• REQUIRED ACTION: Write out every record below exactly as it appears.

[[ ENTRIES PROVIDED, beginning ]]

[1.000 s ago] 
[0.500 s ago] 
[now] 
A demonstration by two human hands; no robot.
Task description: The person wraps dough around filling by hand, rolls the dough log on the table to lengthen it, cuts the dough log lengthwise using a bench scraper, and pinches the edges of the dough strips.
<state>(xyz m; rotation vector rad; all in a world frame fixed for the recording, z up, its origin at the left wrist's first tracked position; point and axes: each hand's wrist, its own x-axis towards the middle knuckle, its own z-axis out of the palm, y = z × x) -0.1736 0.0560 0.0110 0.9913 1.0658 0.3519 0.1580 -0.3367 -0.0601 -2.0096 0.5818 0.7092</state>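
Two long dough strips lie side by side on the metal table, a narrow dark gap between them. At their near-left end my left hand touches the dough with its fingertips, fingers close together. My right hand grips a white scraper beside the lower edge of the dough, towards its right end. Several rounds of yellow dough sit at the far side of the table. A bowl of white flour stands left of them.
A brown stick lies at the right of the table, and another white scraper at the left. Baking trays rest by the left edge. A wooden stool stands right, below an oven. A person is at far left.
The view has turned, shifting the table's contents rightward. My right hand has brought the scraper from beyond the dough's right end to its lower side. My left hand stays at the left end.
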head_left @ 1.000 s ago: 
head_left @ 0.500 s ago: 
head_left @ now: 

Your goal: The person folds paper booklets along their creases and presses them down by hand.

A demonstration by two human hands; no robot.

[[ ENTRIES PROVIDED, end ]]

• WRITTEN RESPONSE:
[1.000 s ago] 
[0.500 s ago] 
[now] 
A demonstration by two human hands; no robot.
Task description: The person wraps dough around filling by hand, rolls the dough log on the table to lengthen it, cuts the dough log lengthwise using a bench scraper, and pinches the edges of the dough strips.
<state>(xyz m; rotation vector rad; all in a world frame fixed for the recording, z up, its origin at the left wrist's first tracked position; point and axes: each hand's wrist, its own x-axis towards the middle knuckle, its own z-axis out of the palm, y = z × x) -0.1736 0.0560 0.0110 0.9913 1.0658 0.3519 0.1580 -0.3367 -0.0601 -2.0096 0.5818 0.7092</state>
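Two long dough strips lie side by side on the metal table, a narrow dark gap between them. At their near-left end my left hand touches the dough with its fingertips, fingers close together. My right hand grips a white scraper beside the lower edge of the dough, towards its right end. Several rounds of yellow dough sit at the far side of the table. A bowl of white flour stands left of them.
A brown stick lies at the right of the table, and another white scraper at the left. Baking trays rest by the left edge. A wooden stool stands right, below an oven. A person is at far left.
The view has turned, shifting the table's contents rightward. My right hand has brought the scraper from beyond the dough's right end to its lower side. My left hand stays at the left end.
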head_left @ 1.000 s ago: 
head_left @ 0.500 s ago: 
head_left @ now: 

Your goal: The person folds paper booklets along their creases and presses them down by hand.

A demonstration by two human hands; no robot.

This exercise has nothing further to it.